The task: In your reply, reproduce every line of the data without any alteration.

┌──

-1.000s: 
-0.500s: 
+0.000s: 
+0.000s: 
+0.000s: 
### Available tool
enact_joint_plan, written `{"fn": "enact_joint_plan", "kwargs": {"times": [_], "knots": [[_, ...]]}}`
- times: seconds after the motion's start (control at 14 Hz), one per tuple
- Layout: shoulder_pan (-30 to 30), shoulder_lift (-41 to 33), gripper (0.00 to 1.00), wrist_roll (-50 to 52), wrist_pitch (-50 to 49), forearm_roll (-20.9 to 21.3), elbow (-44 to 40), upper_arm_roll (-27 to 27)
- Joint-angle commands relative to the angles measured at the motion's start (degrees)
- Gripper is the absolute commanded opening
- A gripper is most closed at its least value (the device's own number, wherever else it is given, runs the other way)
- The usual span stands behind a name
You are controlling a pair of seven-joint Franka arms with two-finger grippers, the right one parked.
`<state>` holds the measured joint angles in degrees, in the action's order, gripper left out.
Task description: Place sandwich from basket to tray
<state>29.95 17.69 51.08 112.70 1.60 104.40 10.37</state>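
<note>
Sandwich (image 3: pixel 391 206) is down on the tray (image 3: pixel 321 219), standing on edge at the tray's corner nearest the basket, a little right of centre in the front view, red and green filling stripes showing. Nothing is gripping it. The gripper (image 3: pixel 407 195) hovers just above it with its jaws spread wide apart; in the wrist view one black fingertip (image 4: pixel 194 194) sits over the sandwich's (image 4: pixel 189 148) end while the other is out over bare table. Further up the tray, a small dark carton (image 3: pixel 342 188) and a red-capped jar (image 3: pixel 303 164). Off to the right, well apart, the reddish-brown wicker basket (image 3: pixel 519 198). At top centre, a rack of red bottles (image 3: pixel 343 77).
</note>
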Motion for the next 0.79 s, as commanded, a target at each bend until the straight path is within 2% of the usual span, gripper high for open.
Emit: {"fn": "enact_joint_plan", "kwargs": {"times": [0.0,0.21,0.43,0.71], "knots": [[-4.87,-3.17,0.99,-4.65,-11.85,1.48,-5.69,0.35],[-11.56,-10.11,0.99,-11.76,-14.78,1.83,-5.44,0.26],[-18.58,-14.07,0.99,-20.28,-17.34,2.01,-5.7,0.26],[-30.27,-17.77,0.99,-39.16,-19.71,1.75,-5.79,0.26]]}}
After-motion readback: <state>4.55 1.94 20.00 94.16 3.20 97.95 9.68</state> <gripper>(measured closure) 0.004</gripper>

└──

Your solution:
-1.000s: 
-0.500s: 
+0.000s: 
+0.000s: 
+0.000s: 
### Available tool
enact_joint_plan, written `{"fn": "enact_joint_plan", "kwargs": {"times": [_], "knots": [[_, ...]]}}`
- times: seconds after the motion's start (control at 14 Hz), one per tuple
- Layout: shoulder_pan (-30 to 30), shoulder_lift (-41 to 33), gripper (0.00 to 1.00), wrist_roll (-50 to 52), wrist_pitch (-50 to 49), forearm_roll (-20.9 to 21.3), elbow (-44 to 40), upper_arm_roll (-27 to 27)
- Joint-angle commands relative to the angles measured at the motion's start (degrees)
- Gripper is the absolute commanded opening
- A gripper is most closed at its least value (the device's own number, wherever else it is given, runs the other way)
- The usual span stands behind a name
You are controlling a pair of seven-joint Franka arms with two-finger grippers, the right one parked.
`<state>` holds the measured joint angles in degrees, in the action's order, gripper left out.
Task description: Place sandwich from basket to tray
<state>29.95 17.69 51.08 112.70 1.60 104.40 10.37</state>
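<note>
Sandwich (image 3: pixel 391 206) is down on the tray (image 3: pixel 321 219), standing on edge at the tray's corner nearest the basket, a little right of centre in the front view, red and green filling stripes showing. Nothing is gripping it. The gripper (image 3: pixel 407 195) hovers just above it with its jaws spread wide apart; in the wrist view one black fingertip (image 4: pixel 194 194) sits over the sandwich's (image 4: pixel 189 148) end while the other is out over bare table. Further up the tray, a small dark carton (image 3: pixel 342 188) and a red-capped jar (image 3: pixel 303 164). Off to the right, well apart, the reddish-brown wicker basket (image 3: pixel 519 198). At top centre, a rack of red bottles (image 3: pixel 343 77).
</note>
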Motion for the next 0.79 s, as commanded, a target at each bend until the straight path is within 2% of the usual span, gripper high for open.
Emit: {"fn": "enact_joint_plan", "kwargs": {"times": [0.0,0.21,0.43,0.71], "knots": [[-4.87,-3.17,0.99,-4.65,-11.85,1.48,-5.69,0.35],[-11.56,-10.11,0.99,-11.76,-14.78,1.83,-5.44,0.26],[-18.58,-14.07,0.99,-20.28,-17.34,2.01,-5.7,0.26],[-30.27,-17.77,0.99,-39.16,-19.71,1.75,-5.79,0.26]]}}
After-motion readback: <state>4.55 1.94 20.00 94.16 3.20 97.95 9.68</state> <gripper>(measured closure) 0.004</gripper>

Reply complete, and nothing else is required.